Pensa-se que se aplica a alínea e) porque a alínea b) é para situações de
fraude à lei portuguesa, ou seja, o agente vai para o estrangeiro
propositadamente para cometer um crime que não é lá punido, mas é punido
em Portugal.

 Discute-se agora um caso em que a senhora A quer abortar mas está na 15ª semana
de gestação. Em Portugal já não pode interromper a gravidez pois os
estabelecimentos de saúde já não a realizam neste caso. Então vai ao estrangeiro
para a realizar livremente. Neste caso o artigo 5º/1 e) não permite assegurar a
jurisdição dos tribunais portugueses pois o crime não é punido no lugar onde foi
praticado.
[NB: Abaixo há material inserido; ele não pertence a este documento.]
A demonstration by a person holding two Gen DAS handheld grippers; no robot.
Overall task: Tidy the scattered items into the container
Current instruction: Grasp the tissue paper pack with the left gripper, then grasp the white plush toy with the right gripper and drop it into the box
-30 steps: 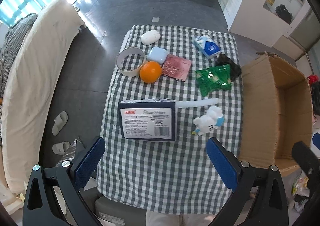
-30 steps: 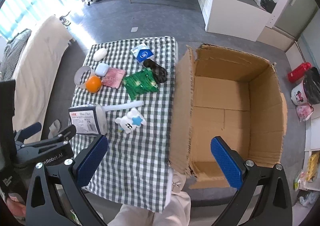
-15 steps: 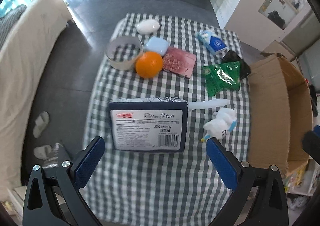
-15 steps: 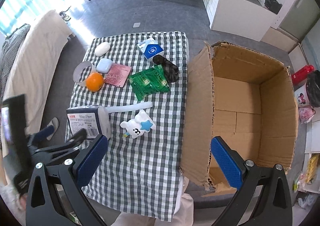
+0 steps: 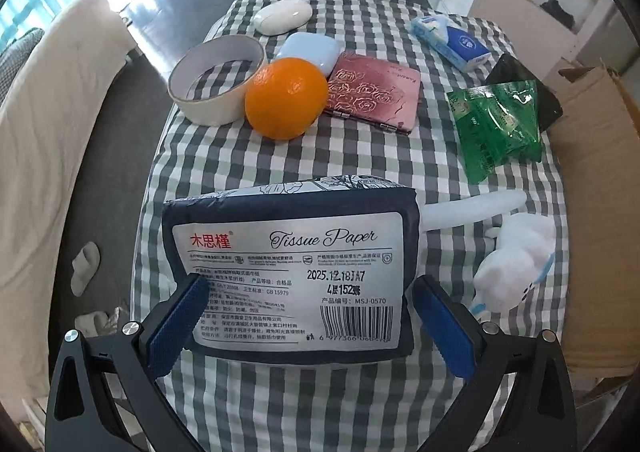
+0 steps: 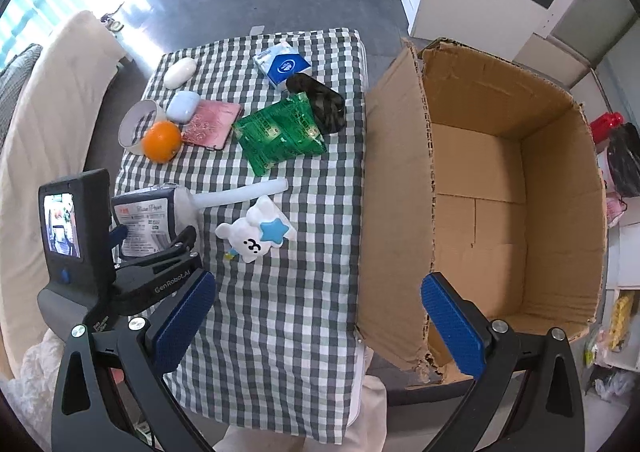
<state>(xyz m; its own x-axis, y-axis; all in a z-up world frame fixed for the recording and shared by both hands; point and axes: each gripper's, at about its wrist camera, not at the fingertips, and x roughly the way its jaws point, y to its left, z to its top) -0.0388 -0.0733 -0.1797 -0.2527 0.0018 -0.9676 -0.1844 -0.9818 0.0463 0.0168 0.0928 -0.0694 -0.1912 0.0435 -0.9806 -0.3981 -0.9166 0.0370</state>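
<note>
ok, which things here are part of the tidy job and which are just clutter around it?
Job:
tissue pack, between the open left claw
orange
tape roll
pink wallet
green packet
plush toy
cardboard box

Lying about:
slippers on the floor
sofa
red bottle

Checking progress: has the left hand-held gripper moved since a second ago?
Yes. The left hand-held gripper has advanced toward the tissue pack, its open fingers now flanking it.
</note>
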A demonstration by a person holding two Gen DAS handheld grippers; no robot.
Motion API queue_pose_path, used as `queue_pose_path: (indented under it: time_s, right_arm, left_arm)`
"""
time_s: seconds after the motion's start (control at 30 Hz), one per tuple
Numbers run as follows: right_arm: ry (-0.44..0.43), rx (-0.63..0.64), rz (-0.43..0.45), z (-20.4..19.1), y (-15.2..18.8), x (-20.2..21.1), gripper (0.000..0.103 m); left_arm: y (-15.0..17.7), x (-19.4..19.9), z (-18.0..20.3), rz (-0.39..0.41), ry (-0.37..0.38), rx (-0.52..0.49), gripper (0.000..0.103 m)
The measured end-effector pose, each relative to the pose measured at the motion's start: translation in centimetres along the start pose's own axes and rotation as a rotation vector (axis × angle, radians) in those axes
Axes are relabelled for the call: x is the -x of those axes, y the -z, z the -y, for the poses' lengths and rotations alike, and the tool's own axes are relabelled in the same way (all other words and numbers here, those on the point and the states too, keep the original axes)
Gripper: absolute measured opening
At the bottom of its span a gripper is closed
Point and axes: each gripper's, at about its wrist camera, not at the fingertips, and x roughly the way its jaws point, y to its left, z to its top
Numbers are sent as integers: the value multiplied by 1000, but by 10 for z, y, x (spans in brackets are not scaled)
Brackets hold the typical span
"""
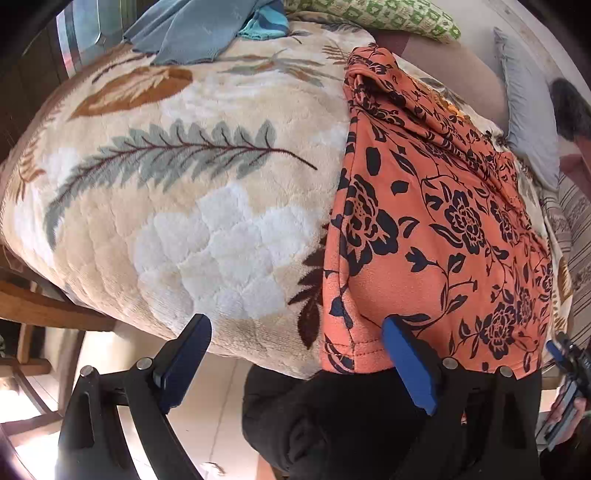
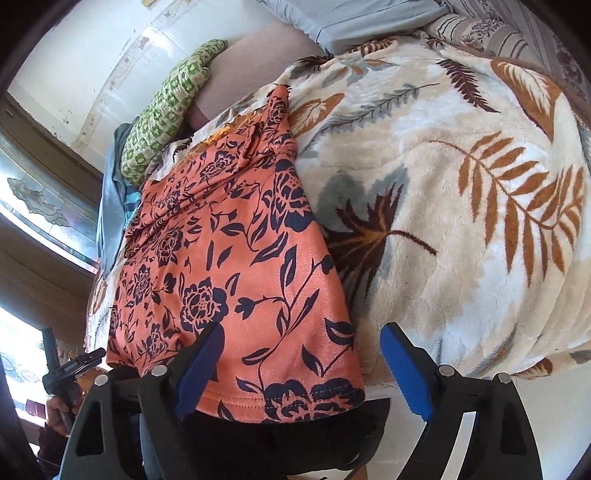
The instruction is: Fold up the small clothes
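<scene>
An orange garment with a dark floral print point(image 1: 424, 229) point(image 2: 221, 266) lies flat on a plush leaf-patterned blanket point(image 1: 166, 221) point(image 2: 461, 221), its stitched hem at the near edge of the bed. My left gripper point(image 1: 295, 325) stands open over the garment's near left corner, with one blue pad above the cloth and the other above the blanket. My right gripper point(image 2: 303, 332) is open over the near right corner in the same way. Neither grips any cloth. Each gripper shows at the edge of the other's view: the right gripper point(image 1: 565, 362) and the left gripper point(image 2: 74, 365).
Blue-grey cloths point(image 1: 192, 33) lie bunched at the far side of the bed beside a green patterned pillow point(image 1: 380, 14) point(image 2: 166, 107). A grey pillow point(image 1: 528, 110) lies farther right. Wooden furniture point(image 1: 37, 306) stands left of the bed. A person's dark clothing point(image 1: 332, 424) fills the near foreground.
</scene>
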Motion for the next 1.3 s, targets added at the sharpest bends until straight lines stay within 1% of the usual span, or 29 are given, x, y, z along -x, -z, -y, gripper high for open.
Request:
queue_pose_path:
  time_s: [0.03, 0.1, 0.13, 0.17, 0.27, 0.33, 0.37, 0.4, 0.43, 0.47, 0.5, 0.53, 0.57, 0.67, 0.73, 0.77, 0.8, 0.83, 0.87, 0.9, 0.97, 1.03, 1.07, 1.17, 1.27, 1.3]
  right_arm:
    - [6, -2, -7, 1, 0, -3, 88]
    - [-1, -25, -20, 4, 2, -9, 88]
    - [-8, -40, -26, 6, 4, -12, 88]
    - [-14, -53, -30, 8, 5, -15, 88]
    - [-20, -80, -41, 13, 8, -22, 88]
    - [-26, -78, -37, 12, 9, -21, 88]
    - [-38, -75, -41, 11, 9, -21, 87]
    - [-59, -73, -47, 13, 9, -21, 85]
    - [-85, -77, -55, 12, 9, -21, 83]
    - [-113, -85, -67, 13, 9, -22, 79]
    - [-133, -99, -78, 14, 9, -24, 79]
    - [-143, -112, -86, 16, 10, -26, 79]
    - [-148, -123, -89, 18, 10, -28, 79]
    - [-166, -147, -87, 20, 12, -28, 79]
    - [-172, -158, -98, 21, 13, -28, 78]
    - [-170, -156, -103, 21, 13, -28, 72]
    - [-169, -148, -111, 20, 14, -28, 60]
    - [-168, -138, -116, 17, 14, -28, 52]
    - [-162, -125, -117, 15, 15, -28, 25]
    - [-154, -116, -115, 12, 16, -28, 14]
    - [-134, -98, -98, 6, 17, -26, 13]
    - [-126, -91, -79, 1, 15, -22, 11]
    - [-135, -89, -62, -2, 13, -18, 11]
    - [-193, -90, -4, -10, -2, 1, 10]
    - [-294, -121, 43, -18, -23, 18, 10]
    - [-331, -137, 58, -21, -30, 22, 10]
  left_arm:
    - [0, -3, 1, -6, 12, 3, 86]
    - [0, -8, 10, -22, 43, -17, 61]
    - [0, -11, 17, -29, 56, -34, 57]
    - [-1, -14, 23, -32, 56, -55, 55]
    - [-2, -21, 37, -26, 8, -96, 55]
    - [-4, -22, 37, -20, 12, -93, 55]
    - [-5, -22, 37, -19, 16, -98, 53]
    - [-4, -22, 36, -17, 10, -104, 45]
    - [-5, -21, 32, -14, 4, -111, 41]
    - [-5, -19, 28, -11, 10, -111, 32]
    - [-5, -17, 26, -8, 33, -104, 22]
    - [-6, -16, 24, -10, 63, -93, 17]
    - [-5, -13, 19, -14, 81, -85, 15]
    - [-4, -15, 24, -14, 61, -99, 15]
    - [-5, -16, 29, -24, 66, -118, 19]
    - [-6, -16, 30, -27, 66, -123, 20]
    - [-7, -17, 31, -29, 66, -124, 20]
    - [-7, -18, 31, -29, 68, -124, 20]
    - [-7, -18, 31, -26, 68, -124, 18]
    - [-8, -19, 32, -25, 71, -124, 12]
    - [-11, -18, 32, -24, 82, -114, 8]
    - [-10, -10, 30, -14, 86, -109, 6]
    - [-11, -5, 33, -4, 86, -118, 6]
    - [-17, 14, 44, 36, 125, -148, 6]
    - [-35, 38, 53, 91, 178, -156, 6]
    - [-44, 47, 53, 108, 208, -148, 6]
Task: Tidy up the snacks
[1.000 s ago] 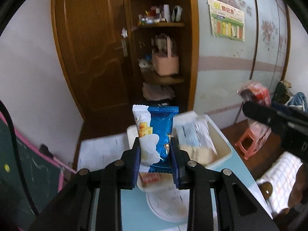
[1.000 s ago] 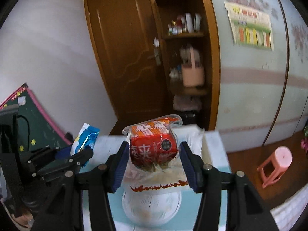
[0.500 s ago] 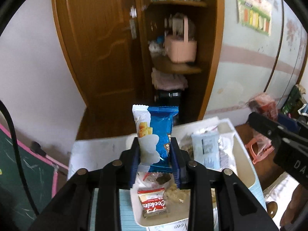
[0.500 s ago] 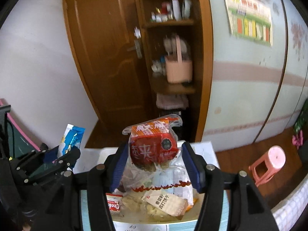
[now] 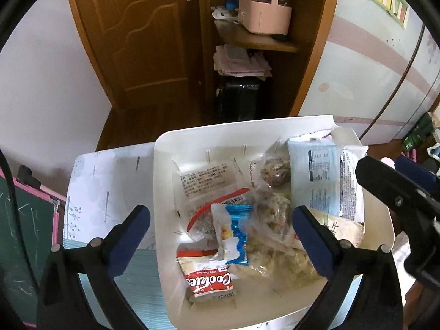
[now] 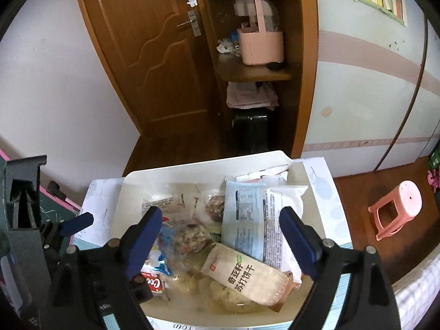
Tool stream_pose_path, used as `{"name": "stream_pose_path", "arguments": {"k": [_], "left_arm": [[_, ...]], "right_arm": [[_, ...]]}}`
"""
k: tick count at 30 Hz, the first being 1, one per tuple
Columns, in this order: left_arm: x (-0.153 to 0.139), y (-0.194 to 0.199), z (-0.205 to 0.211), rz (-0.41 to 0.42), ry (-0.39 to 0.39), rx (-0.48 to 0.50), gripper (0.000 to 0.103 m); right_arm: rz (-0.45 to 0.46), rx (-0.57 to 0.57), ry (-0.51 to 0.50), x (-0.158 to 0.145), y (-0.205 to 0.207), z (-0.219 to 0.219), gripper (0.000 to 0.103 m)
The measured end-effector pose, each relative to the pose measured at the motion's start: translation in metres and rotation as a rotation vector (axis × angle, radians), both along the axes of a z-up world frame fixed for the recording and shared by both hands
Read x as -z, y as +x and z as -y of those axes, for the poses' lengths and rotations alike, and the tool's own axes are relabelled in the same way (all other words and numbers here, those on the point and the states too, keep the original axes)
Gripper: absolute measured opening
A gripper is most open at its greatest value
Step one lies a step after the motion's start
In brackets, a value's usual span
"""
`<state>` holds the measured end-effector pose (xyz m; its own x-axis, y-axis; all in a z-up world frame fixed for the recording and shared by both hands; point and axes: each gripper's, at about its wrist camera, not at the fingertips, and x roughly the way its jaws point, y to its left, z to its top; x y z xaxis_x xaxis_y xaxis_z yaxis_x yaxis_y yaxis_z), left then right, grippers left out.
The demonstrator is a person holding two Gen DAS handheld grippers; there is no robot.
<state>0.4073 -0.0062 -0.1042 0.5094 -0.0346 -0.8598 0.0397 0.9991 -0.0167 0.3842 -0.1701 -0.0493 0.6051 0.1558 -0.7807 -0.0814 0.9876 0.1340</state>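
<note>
A white bin on the table holds several snack packets. My left gripper is open and empty above the bin. The blue and white packet lies in the bin below it, beside a red Cookies packet. My right gripper is open and empty above the bin's right half, over a cream biscuit packet and a pale blue packet. The red packet that it held is not clearly visible. The right gripper's finger shows in the left wrist view.
The bin sits on a table with a white and teal cloth. A green chalkboard with pink frame stands at the left. A pink stool is on the floor at the right. A brown door and shelves lie ahead.
Both grippers moved forward and down over the bin and opened. The blue packet dropped from the left gripper into the bin; the red packet left the right gripper.
</note>
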Motion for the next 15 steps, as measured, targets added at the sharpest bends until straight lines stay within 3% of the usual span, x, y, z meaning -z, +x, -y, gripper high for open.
{"name": "stream_pose_path", "arguments": {"k": [8, 15], "left_arm": [[-0.020, -0.015, 0.003, 0.031, 0.006, 0.008, 0.103], [-0.054, -0.043, 0.005, 0.077, 0.019, 0.011, 0.103]], "right_arm": [[0.009, 0.045, 0.028, -0.005, -0.004, 0.011, 0.088], [0.042, 0.047, 0.011, -0.028, -0.027, 0.008, 0.088]]}}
Contudo quando chegamos a alínea b) para verificar a sua eventual
aplicabilidade temos um problema, quanto à nacionalidade do feto, pois não
podemos considerá-lo como português. Assim se aplicarmos esta alínea estamos a
fazer uma analogia proibida pois esta alínea exige que este facto seja praticado
contra portugueses, e o feto não tem nacionalidade nenhuma.

Prescrição de crimes
A prescrição significa que pelo decurso do prazo deixa de ser possível perseguir
criminalmente um dado caso, sendo que há limites ao poder punitivo do estado, que só
pode perseguir criminalmente nos limites do artigo 118º CP. Assim é por exigências de
segurança jurídica, limitação do poder punitivo do estado, e de prevenção geral e
necessidade de pena. Ora se passou muito tempo da prática do facto, a sociedade já
está apaziguada, e deste modo já não faz nenhum sentido perseguir criminalmente
alguém. As dificuldades probatórias apontam para que não se julgue estes casos.